§ **Instructions for the task**
Up to and including the line that holds "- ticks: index", copy every line of the records below exactly, starting at the first; leave pictures out.

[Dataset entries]
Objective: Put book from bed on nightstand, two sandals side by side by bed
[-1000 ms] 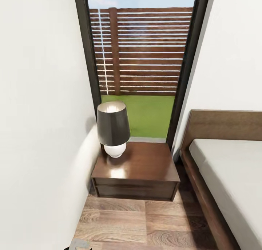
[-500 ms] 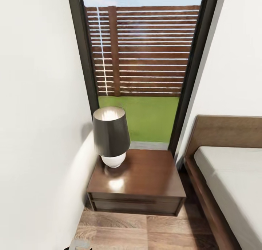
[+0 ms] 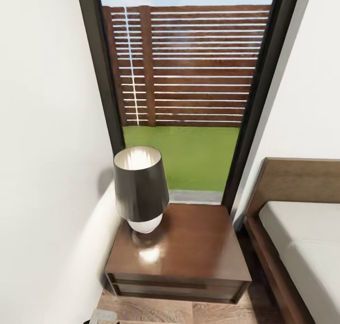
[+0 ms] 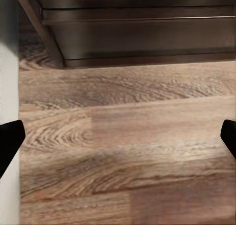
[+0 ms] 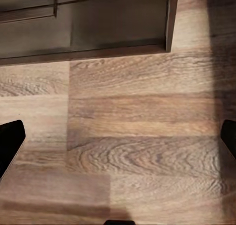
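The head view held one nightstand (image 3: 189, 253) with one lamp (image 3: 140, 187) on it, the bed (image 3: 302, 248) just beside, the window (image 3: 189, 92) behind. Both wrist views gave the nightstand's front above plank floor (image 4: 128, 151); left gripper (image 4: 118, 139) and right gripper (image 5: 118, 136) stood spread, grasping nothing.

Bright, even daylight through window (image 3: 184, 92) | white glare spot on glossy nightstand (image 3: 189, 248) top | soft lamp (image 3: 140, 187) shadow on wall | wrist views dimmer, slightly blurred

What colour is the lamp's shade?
Dark grey-brown lamp shade, pale inside; clearest in the head view.
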You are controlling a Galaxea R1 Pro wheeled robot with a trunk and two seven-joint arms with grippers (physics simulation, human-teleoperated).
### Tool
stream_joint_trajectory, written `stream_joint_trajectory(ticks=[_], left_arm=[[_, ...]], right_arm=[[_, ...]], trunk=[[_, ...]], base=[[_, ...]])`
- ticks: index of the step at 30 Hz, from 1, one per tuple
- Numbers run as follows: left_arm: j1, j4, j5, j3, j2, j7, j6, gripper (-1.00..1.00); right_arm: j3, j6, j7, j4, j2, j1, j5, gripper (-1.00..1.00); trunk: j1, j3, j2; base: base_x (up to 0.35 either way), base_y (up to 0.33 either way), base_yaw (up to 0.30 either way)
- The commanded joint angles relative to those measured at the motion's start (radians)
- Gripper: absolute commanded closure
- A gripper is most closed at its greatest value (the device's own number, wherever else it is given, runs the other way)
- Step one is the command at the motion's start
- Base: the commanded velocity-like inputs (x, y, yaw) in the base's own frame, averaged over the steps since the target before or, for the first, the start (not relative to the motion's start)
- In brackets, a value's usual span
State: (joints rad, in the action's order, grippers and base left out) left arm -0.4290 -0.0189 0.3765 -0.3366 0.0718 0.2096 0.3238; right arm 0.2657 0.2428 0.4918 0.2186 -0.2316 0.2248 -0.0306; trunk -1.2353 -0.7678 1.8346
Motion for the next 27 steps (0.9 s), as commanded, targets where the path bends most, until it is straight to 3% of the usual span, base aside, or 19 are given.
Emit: stream_joint_trajectory(ticks=[1, 10, 27], left_arm=[[-0.001, 0.001, 0.007, -0.009, 0.000, 0.004, 0.002, -1.00], [-0.001, 0.001, 0.007, -0.009, 0.000, 0.004, 0.002, -1.00], [-0.001, 0.001, 0.007, -0.009, 0.000, 0.004, 0.001, -1.00]], right_arm=[[0.004, 0.001, 0.007, -0.001, 0.000, 0.001, -0.003, -1.00], [0.004, 0.001, 0.008, -0.001, 0.000, 0.001, -0.002, -1.00], [0.004, 0.001, 0.008, -0.001, 0.000, 0.001, -0.002, -1.00]], trunk=[[0.000, -0.001, 0.000], [0.000, -0.001, 0.000], [0.000, -0.010, 0.000]], base=[[0.325, 0.000, 0.000], [0.294, 0.000, -0.007], [0.018, 0.000, -0.221]])
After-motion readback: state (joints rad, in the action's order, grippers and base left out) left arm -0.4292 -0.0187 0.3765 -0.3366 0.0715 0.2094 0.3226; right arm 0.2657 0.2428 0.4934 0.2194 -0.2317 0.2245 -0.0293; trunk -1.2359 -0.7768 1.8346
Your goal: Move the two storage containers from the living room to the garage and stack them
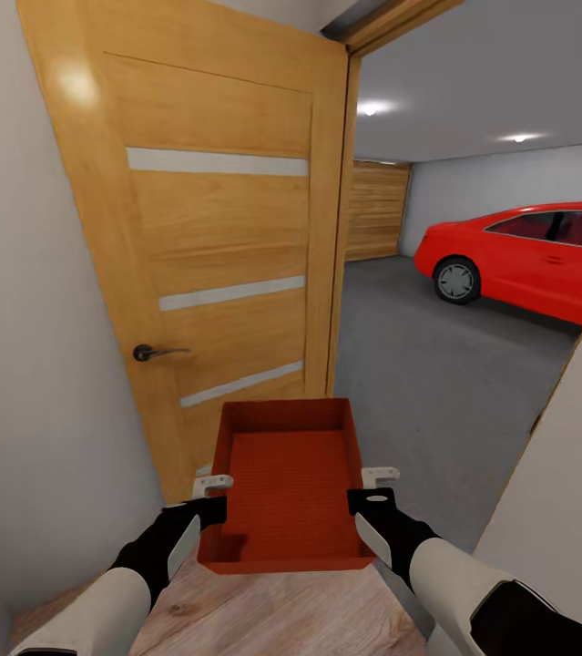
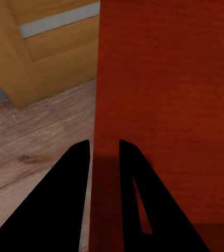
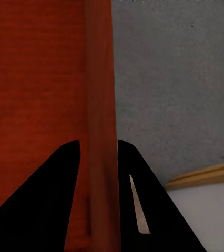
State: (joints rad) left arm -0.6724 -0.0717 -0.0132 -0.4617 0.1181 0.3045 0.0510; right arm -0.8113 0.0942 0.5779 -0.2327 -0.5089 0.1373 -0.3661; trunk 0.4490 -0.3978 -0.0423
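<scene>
Low in the middle of the frame, the left gripper [image 1: 210,493] is clenched on the left wall of the orange-red storage container [image 1: 289,487], and the right gripper [image 1: 374,485] pinches its right wall, carrying it above the light wood plank floor [image 1: 272,620]. Behind it, upper left, stands an open wooden door [image 1: 209,237]. Beyond lies the garage's dark grey floor [image 1: 436,364], with a red car [image 1: 527,255] at the right.

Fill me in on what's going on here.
The robot is carrying one orange-red storage container with both arms. The left gripper pinches one side wall and the right gripper the opposite wall. It stands at an open wooden door, over wood plank flooring, facing the garage's dark grey floor and a red car. Nothing has been set down in the garage yet.
</scene>
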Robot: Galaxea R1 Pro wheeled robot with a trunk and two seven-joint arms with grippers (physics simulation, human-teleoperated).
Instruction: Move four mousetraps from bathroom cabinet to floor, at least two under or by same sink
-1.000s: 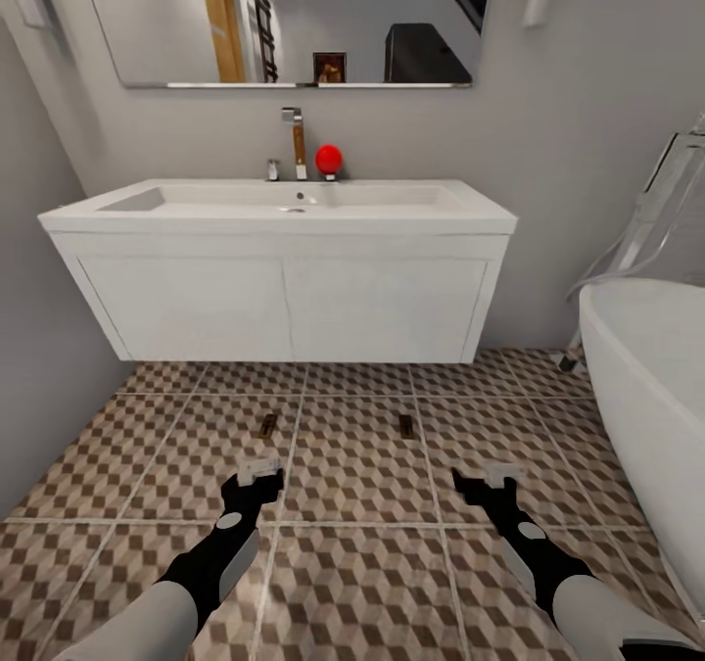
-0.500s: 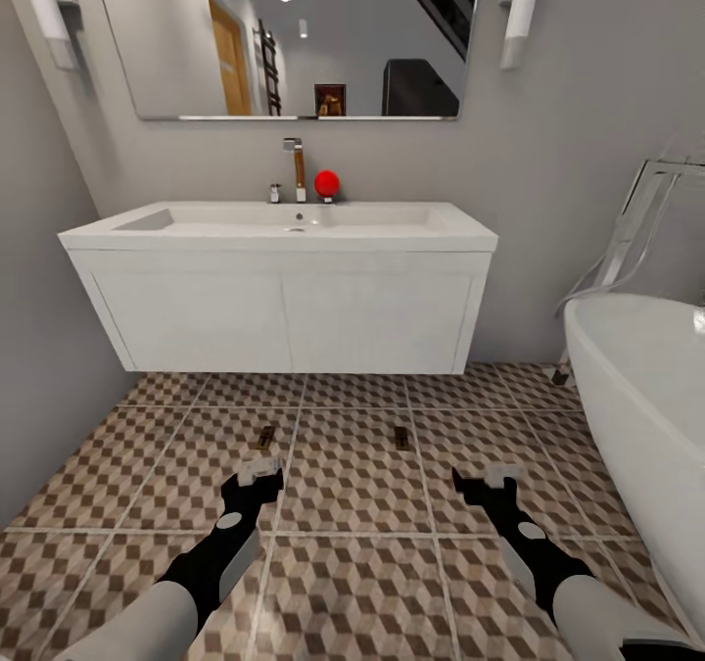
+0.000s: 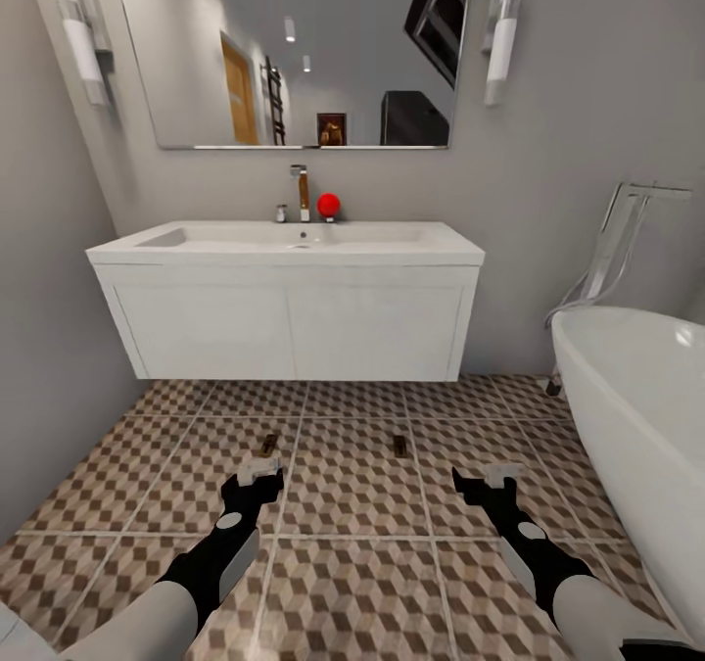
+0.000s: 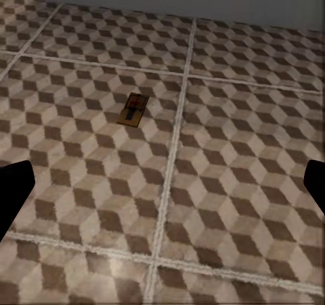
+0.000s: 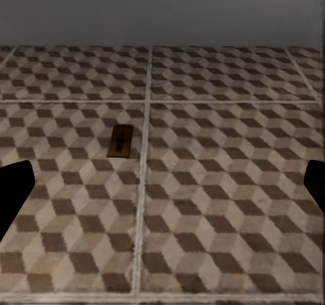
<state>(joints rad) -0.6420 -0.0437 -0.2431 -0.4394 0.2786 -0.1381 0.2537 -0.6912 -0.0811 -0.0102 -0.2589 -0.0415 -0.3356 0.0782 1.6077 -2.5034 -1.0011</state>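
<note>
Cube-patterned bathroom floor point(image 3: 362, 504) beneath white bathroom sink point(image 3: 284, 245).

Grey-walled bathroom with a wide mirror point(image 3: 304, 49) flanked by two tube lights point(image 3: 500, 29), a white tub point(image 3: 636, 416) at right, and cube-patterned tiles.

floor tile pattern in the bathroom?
Brown-and-beige 3D cube print with pale grout lines on the bathroom floor; it shows best in the right wrist view.

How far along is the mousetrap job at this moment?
Two mousetraps, one ahead of the left hand and another ahead of the right hand, lie on the tiled floor in front of the sink. Both hands are open and empty. Two more mousetraps remain to fetch.
</note>
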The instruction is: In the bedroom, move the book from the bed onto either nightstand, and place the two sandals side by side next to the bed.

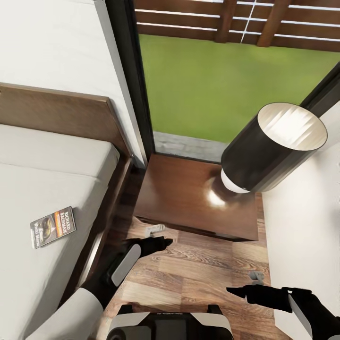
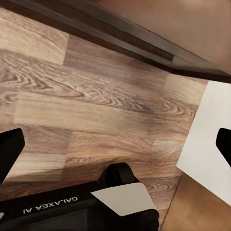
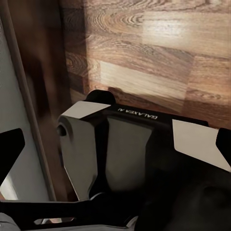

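Room: bedroom corner with a wood-plank floor [image 1: 203, 274], white walls and a tall dark-framed window [image 1: 137, 94] looking onto green grass.
Bed: the bed [image 1: 42, 189] runs along the left of the head view, off-white mattress, brown headboard at the wall.
Book: the book [image 1: 53, 226] lies flat on the mattress near the bed's right edge (cover up, orange band visible).
Nightstand: the nightstand [image 1: 189, 198] stands between the bed and the right wall, below the window; a lamp [image 1: 271, 148] with a dark shade stands on it.
Left gripper: the left gripper [image 1: 158, 244] hangs over the floor beside the nightstand's front corner, fingers spread, empty.
Right gripper: the right gripper [image 1: 245, 289] hangs over the floor at lower right, fingers spread, empty.
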Available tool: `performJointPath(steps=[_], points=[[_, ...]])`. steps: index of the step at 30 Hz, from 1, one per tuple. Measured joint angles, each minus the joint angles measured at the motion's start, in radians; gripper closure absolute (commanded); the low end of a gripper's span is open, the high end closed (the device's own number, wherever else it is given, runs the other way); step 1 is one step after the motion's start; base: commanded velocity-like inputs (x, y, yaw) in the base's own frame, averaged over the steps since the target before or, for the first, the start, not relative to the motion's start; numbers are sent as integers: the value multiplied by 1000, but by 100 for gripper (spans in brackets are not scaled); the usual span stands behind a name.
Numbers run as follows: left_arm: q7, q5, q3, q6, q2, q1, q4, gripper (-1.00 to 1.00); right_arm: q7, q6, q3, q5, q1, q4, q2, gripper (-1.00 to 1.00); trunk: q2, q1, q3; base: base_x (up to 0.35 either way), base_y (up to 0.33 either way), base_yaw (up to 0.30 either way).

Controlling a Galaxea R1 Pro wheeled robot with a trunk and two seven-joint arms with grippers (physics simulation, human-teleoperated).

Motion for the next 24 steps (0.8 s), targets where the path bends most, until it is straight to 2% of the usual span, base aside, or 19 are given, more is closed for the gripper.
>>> performJointPath(steps=[3, 4, 7, 11, 14, 19, 21, 22, 24], points=[[-2, 30, 0, 0, 31, 0, 0, -100, 0, 0, 1, 0, 0, 0, 0, -100, 21, -12, 9, 0, 0, 0], [-4, 45, 0, -1, 51, 1, 0, -100, 0, 0, 1, 0, 0, 0, 0, -100, 28, -15, 13, 0, 0, 0], [-52, 71, 2, -5, 89, 14, 7, -100, 0, 0, 2, 0, 0, 1, 0, -100, 49, -27, 22, 0, 0, 0], [-134, 82, 1, -8, 119, 36, 8, -100, 0, 0, 3, 0, 0, 3, 0, -100, 77, -42, 34, 0, 0, 0], [-164, 85, 0, -9, 130, 46, 8, -100, 0, 0, 4, 0, 0, 3, 0, -100, 98, -54, 44, 0, 0, 0], [-183, 84, -1, -9, 142, 65, 10, -100, 0, 0, 5, 1, 0, 4, 0, -100, 133, -73, 60, 0, 0, 0], [-188, 82, -1, -9, 151, 88, 10, -100, 0, 0, 6, 2, 0, 5, 1, -100, 147, -81, 66, 0, 0, 0], [-201, 80, -2, -17, 170, 113, 10, -100, 0, 0, 7, 2, 0, 7, 2, -100, 154, -84, 69, 0, 0, 0], [-263, 80, -2, -28, 196, 129, 10, -100, 0, 0, 7, 2, 0, 9, 2, -100, 168, -92, 75, 0, 0, 0]])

§ **Completed exercise**
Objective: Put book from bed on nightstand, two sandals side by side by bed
[-1000 ms] 
[-500 ms] 
[+0 ms] 
[+0 ms] 
[+0 ms] 
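The head view held one nightstand (image 3: 189, 253) with one lamp (image 3: 140, 187) on it, the bed (image 3: 302, 248) just beside, the window (image 3: 189, 92) behind. Both wrist views gave the nightstand's front above plank floor (image 4: 128, 151); left gripper (image 4: 118, 139) and right gripper (image 5: 118, 136) stood spread, grasping nothing.

Bright, even daylight through window (image 3: 184, 92) | white glare spot on glossy nightstand (image 3: 189, 248) top | soft lamp (image 3: 140, 187) shadow on wall | wrist views dimmer, slightly blurred

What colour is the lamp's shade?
Dark grey-brown lamp shade, pale inside; clearest in the head view.
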You are controlling a Galaxea R1 Pro wheeled robot with a trunk and two seven-joint arms with grippers (physics simulation, human-teleoperated).
### Tool
stream_joint_trajectory, written `stream_joint_trajectory(ticks=[_], left_arm=[[_, ...]], right_arm=[[_, ...]], trunk=[[_, ...]], base=[[_, ...]])`
- ticks: index of the step at 30 Hz, from 1, one per tuple

What appears above is the full answer.